PVH cuts outlook amid Iran crisis and weak EMEA demand
PVH, the parent company of both Tommy Hilfiger and Calvin Klein, cut its full-year 2026 revenue outlook, citing the impact of the Iran crisis.
In its latest earnings report, the company said that it was expecting sales to be “slightly down” on a constant-currency basis, reversing earlier guidance published on 31 March that sales would be “flat to slightly up”.
CEO Stefan Larsson had commented in March that PVH was entering 2026 with “positive momentum”, expecting direct-to-consumer growth for both brands across all regions.
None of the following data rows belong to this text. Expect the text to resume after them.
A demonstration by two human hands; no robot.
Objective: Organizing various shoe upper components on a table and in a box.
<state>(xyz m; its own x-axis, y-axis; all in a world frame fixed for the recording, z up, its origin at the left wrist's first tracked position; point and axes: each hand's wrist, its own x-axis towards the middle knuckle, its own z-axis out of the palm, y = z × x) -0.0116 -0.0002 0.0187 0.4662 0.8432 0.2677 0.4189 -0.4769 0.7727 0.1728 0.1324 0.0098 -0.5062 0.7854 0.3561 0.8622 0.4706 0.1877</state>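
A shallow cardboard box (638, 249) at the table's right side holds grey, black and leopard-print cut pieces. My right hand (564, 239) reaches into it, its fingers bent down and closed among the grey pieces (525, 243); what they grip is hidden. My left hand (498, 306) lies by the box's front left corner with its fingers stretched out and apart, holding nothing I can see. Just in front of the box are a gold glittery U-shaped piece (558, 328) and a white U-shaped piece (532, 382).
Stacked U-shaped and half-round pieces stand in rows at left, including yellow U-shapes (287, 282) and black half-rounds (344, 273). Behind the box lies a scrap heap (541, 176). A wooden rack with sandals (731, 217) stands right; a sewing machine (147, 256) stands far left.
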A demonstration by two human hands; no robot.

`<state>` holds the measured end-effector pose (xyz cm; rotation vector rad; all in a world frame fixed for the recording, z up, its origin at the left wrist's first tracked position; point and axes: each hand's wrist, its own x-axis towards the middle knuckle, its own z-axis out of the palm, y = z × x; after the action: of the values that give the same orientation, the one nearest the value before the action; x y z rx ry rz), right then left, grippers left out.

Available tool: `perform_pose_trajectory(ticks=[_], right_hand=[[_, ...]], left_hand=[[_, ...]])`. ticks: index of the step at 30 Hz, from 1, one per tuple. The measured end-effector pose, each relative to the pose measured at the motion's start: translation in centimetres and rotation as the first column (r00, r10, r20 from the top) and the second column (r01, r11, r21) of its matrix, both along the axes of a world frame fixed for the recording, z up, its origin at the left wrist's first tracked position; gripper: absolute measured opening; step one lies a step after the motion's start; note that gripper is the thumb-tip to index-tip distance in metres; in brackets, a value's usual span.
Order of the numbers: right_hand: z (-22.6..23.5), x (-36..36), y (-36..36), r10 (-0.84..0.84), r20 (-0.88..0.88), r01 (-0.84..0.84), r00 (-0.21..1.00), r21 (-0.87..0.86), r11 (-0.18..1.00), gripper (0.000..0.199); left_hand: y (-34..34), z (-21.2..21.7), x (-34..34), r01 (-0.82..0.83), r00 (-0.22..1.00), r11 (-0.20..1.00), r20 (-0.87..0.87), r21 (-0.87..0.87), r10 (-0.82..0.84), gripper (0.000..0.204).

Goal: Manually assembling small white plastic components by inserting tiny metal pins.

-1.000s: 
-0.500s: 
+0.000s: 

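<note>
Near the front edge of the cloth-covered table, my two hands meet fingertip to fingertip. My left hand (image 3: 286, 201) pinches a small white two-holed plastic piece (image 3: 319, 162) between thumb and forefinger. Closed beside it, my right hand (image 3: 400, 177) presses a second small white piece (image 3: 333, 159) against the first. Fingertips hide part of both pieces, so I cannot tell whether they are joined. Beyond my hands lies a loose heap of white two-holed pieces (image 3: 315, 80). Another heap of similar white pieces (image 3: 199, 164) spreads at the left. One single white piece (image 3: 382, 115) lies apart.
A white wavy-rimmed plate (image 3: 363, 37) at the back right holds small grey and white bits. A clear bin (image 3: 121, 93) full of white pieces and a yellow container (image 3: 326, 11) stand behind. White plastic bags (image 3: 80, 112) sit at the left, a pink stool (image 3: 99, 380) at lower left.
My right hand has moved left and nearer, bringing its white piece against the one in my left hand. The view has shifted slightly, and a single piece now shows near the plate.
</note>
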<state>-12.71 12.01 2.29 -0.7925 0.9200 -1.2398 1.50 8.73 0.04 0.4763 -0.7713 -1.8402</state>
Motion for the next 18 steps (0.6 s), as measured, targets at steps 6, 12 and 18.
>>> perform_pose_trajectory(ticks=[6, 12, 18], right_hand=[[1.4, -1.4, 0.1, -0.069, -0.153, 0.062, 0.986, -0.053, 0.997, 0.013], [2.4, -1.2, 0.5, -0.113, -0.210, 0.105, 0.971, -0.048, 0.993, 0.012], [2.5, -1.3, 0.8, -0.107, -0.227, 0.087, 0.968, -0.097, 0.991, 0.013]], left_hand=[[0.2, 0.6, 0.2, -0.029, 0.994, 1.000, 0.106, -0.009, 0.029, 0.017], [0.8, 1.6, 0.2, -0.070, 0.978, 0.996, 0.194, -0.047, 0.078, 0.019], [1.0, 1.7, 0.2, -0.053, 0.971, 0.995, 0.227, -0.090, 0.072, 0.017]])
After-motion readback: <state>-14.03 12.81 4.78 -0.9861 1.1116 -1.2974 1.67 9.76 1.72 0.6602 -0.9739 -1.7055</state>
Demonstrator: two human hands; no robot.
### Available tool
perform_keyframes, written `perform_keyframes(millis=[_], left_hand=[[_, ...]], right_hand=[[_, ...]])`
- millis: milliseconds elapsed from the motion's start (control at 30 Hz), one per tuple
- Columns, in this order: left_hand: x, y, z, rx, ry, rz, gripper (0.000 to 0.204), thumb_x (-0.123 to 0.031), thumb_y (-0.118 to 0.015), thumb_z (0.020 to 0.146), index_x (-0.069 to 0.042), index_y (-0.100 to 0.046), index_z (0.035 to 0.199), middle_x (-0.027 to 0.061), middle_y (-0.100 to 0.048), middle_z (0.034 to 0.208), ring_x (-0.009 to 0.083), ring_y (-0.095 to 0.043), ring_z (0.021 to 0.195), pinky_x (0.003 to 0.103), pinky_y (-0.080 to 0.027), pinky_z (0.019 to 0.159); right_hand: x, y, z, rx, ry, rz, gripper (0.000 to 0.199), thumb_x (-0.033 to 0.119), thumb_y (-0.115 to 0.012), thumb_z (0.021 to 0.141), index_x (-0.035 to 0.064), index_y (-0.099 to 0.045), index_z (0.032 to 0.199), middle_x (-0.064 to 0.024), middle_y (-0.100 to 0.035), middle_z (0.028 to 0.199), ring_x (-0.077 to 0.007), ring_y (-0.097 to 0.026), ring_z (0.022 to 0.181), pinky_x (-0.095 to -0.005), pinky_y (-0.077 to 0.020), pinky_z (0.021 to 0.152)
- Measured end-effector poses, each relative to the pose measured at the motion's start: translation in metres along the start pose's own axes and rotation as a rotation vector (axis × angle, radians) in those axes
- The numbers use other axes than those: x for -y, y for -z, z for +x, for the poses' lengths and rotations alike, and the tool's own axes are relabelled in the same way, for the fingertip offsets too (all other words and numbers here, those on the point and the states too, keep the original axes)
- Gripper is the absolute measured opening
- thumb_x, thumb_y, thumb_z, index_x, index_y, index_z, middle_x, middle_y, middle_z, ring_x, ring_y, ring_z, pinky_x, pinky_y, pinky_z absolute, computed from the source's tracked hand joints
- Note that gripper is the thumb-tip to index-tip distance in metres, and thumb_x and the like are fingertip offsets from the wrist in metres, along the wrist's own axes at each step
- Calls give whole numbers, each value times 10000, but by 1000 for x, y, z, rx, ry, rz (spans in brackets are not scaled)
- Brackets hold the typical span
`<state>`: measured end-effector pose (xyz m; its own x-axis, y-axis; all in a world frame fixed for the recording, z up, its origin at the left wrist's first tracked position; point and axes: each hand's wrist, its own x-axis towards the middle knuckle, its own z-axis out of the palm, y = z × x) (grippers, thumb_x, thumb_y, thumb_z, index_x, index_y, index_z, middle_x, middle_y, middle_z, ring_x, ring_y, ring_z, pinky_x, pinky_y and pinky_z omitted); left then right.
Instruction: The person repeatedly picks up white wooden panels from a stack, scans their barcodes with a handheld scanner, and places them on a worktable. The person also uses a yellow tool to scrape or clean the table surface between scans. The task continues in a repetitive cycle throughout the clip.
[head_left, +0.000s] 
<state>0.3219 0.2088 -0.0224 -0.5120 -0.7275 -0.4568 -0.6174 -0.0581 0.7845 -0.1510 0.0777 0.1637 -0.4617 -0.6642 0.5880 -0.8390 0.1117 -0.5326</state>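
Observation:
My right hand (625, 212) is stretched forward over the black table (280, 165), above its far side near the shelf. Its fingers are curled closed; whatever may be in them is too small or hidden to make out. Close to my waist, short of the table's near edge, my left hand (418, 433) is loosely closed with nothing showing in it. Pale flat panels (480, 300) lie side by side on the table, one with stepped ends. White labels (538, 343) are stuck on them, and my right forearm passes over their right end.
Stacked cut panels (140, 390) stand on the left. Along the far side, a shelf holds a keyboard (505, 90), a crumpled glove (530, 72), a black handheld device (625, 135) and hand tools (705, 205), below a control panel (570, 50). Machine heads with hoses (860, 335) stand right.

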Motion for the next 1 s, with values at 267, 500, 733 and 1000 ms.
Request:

He pointed to “positive” autumn wholesale orders in Europe as a signal of underlying strength.
In March, PVH had already flagged the impact of US tariffs and an increased promotional environment on its operating margins.
Just over two months later, the impact of the conflict in Iran had increased, with PVH saying that the war was weighing on consumer demand across its EMEA segment while also inflating logistics and fuel costs across its supply chain.
Across the EMEA region, revenues decreased by 5% on a constant-currency basis in the first quarter, driven by declines in both the direct-to-consumer and wholesale businesses due to softer consumer demand.
The guidance cut means PVH now expects 2026 constant-currency revenue to fall below even the modest growth achieved in 2025.
For the first quarter, PVH reported revenues of $2.025 billion, a 2% decrease on a constant-currency basis compared to the prior-year period.
Tommy Hilfiger’s global revenue decreased by 2% on a constant-currency basis, while Calvin Klein declined by 3% over the first quarter.
Stefan Larsson, Chief Executive Officer, commented: “As we look forward, we are balancing two opposing forces: on one side, the increasing brand and business momentum we are driving in both Calvin and Tommy, and on the other, the prolonged effects of the Middle East conflict, which is putting pressure on the consumer in EMEA.
"We are adjusting to the moment, while keeping our long-term approach to fueling our brand and business momentum.”
In its full-year 2025 financial results, PVH reported that it had returned to “modest revenue growth,” with revenues up by 3%, but a 70% drop in non-adjusted EBIT.
PVH noted that the large drop in EBIT was due to net costs of $560 million in 2025. These included $480 million recorded as non-cash goodwill and other intangible asset impairment charges, primarily due to a significant increase in discount rates. Additional costs were related to restructuring associated with the company’s strategic initiatives.
Even when stripping out these unusual costs, the adjusted EBIT figure (reported as non-GAAP EBIT) still recorded a slight fall, from $865 million in 2025 to $791 million in 2026 (inclusive of the $32 million positive impact from foreign currency translation) - a decrease of 8.6%.